大学野球の全国大会でも使い手が出現 スローボールは武器の一つとして定着するか

今夏の甲子園で話題となったスローボール

 今年の野球界で、一つの論争を巻き起こしたスローボール。打者を欺くように、フワっとしたボールで捕手のミットに収まる。

 時にはホームベース前でワンバウンドしたり、キャッチャーが片手で取れるのではないかというくらいのスピード。夏の甲子園、南北海道代表の東海大四の西嶋亮太投手が福岡代表の九州国際大学付属との試合で“自称”球速50キロのボールを多く投げ、甲子園球場のどよめきを誘った。テレビの中継では弧の最高点が画面に映らなかった。

「ストライクを取る必要はありません。打者がイライラしてくれればいいです」と西嶋は言った。
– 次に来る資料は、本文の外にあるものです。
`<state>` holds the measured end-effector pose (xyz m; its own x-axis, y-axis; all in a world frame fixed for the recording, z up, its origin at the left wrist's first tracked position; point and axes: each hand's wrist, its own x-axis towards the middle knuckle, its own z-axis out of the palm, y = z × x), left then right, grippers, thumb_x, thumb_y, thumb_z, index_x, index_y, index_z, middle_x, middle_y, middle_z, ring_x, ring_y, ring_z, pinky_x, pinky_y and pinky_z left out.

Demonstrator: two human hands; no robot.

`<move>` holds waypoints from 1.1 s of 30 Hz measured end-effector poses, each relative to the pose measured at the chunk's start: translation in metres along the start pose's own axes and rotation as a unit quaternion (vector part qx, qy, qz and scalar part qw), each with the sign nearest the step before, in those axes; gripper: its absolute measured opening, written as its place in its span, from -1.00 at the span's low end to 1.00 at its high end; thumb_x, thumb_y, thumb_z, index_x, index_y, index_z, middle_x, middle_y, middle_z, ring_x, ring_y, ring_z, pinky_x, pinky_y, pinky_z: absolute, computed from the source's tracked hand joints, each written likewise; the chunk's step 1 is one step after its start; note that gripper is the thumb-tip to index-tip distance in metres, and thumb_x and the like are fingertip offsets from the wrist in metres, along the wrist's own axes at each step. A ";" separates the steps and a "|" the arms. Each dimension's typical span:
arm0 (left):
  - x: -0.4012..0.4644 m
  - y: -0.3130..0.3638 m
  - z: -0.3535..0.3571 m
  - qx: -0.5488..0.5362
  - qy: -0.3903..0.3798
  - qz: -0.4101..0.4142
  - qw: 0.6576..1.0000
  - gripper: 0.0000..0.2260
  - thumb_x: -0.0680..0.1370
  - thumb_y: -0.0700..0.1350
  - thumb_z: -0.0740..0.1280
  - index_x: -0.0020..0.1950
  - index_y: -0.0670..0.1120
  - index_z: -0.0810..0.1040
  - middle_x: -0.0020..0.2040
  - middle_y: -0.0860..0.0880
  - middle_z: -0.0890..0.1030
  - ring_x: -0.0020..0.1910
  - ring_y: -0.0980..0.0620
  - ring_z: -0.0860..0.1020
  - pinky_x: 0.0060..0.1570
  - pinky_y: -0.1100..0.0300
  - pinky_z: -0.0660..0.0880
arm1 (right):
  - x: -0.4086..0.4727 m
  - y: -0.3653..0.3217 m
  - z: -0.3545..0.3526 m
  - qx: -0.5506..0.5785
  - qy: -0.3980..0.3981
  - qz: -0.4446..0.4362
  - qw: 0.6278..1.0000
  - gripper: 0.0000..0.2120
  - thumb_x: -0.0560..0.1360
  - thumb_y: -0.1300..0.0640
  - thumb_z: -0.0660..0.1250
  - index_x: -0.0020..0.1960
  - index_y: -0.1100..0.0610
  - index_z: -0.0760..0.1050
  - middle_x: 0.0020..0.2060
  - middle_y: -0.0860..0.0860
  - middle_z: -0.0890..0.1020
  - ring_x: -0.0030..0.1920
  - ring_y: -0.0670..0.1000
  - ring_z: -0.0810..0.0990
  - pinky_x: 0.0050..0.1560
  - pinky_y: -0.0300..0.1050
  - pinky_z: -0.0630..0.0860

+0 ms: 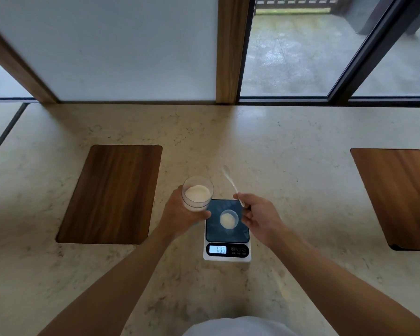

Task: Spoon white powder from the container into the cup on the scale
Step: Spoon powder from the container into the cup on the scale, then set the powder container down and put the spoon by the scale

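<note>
Both our hands hang over the scale: our left hand has its fingers wrapped around the clear container of white powder, held up just left of the scale's far corner, and our right hand pinches a white spoon by its handle, bowl pointing away from us (blurred, so we cannot tell what it carries). One small cup with powder in it stands on the scale's dark platform between our hands, and the display is lit.
</note>
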<state>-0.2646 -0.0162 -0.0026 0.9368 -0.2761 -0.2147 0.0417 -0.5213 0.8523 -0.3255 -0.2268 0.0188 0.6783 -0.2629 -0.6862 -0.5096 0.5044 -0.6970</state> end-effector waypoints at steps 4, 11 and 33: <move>0.028 0.001 -0.004 0.014 0.006 0.000 1.000 -0.21 0.27 -0.02 0.72 0.43 -0.08 0.47 0.27 -0.08 0.62 0.24 -0.10 0.60 0.30 -0.11 0.60 | 0.013 -0.014 0.009 -0.047 0.021 -0.041 0.998 -0.84 0.56 0.22 0.35 -0.05 0.23 0.69 -0.45 -0.02 0.42 -0.51 -0.10 0.29 -0.54 -0.23 0.29; 0.094 -0.002 -0.010 -0.039 0.039 -0.043 0.998 -0.11 0.16 0.12 0.68 0.42 -0.06 0.46 0.29 -0.12 0.60 0.28 -0.17 0.59 0.29 -0.21 0.58 | 0.051 -0.031 0.024 -0.144 0.047 -0.069 0.986 -0.86 0.53 0.10 0.41 -0.16 0.07 0.72 -0.40 -0.02 0.56 -0.52 -0.12 0.38 -0.50 -0.21 0.36; 0.243 -0.020 -0.018 -0.041 0.101 -0.031 0.994 -0.33 0.24 -0.16 0.70 0.31 -0.03 0.56 0.16 -0.03 0.68 0.17 -0.03 0.66 0.26 -0.12 0.61 | 0.165 -0.054 0.057 -0.240 0.055 -0.109 0.963 -0.83 0.47 0.18 0.41 -0.28 0.10 0.68 -0.53 -0.10 0.58 -0.50 -0.11 0.44 -0.41 -0.16 0.40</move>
<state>-0.0311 -0.0584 -0.0632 0.9818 -0.0747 -0.1746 0.1209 -0.4630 0.8781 -0.1558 -0.2500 -0.0448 0.7497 -0.4188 -0.5125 -0.5656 -0.0034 -0.8247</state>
 本人が「スローカーブ」とする50キロ台のスローボールと最速138キロほどの直球の緩急差約80キロで勝負し、打者の目線を変えることに成功。後にドラフト会議で指名のかかった清水優心(日本ハム2位指名)や古澤勝吾(ソフトバンク3位指名)ら、パワーヒッターが多い九国大付打線は最後まで的を絞り切れなかった。西嶋は12三振を奪い、チームも6ー1で勝利。体は大きくなくても、自分なりに勝負できる球を考えて磨いてきた。その努力が優勝候補のチームを1失点完投で抑え、撃破する要因の一つとなった。

 西嶋が投げたことでスローボールに関して賛否の声が続出。メジャーの舞台で投げているレンジャーズのダルビッシュ有が「自分としては一番難しい球だと思っています」とツイートするなど、野球界で話題となった。ボールゾーンからストライクゾーンに入ること、140キロのストレートを投げる時とは違った体の使い方をすること、審判からストライクの判定を受けにくいことなど、スローボールを使いこなす条件は厳しい。頭脳的なピッチングとも言える。